Reproduce exactly, from the data that follows, the line with "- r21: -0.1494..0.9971", the line with "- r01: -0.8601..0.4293", and every line that lies between them.

**DATA**
####################

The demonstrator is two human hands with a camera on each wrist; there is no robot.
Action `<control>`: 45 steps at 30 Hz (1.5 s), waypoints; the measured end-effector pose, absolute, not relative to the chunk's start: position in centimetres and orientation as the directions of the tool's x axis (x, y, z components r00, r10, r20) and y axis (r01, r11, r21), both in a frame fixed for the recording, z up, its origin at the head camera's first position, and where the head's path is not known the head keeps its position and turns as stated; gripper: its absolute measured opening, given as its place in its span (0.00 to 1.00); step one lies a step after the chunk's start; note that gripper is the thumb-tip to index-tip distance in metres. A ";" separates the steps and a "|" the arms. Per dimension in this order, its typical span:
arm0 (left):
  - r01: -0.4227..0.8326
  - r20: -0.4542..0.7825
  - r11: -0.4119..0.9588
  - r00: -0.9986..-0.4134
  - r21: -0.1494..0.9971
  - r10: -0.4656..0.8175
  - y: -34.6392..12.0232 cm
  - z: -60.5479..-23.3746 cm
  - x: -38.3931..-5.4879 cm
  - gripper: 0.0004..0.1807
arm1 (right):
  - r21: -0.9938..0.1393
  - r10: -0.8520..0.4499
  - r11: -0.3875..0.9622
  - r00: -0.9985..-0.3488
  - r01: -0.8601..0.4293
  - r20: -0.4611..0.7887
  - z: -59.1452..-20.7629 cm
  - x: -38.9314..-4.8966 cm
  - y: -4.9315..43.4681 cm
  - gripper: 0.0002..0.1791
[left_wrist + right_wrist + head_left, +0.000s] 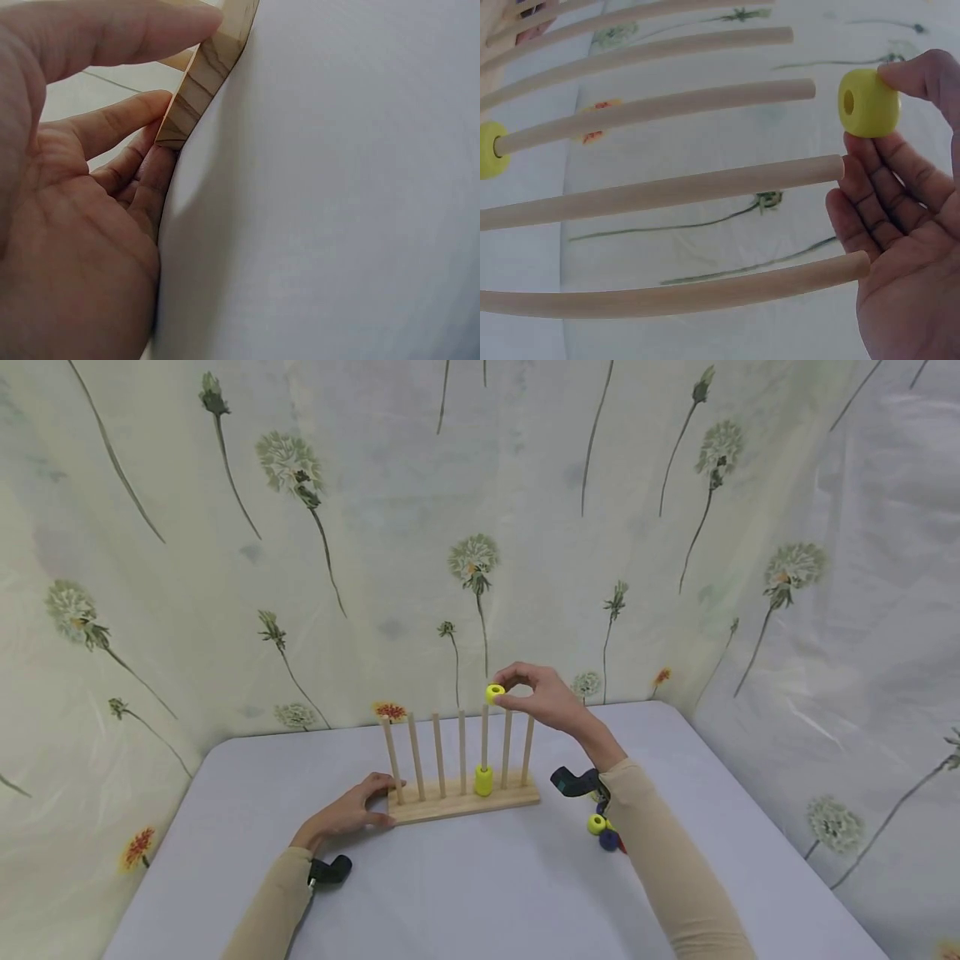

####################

**RESULT OF THIS EXERCISE**
  - r21: -0.1494..0.9971
  - r10: -0.4656..0.8175
  - y: -34.6392..12.0232 cm
  - z: -60.5479..-23.3746 cm
  - x: -38.3931..-5.4879 cm
  - gripper: 0.0004..0.1807
arm1 (right):
  - r21: -0.9938..0.1393
  - r10: -0.8520..0.4499
  - r11: -0.3875..0.9622
  - r00: -0.9985..-0.3488
  - r01: -0.8601..0.4293

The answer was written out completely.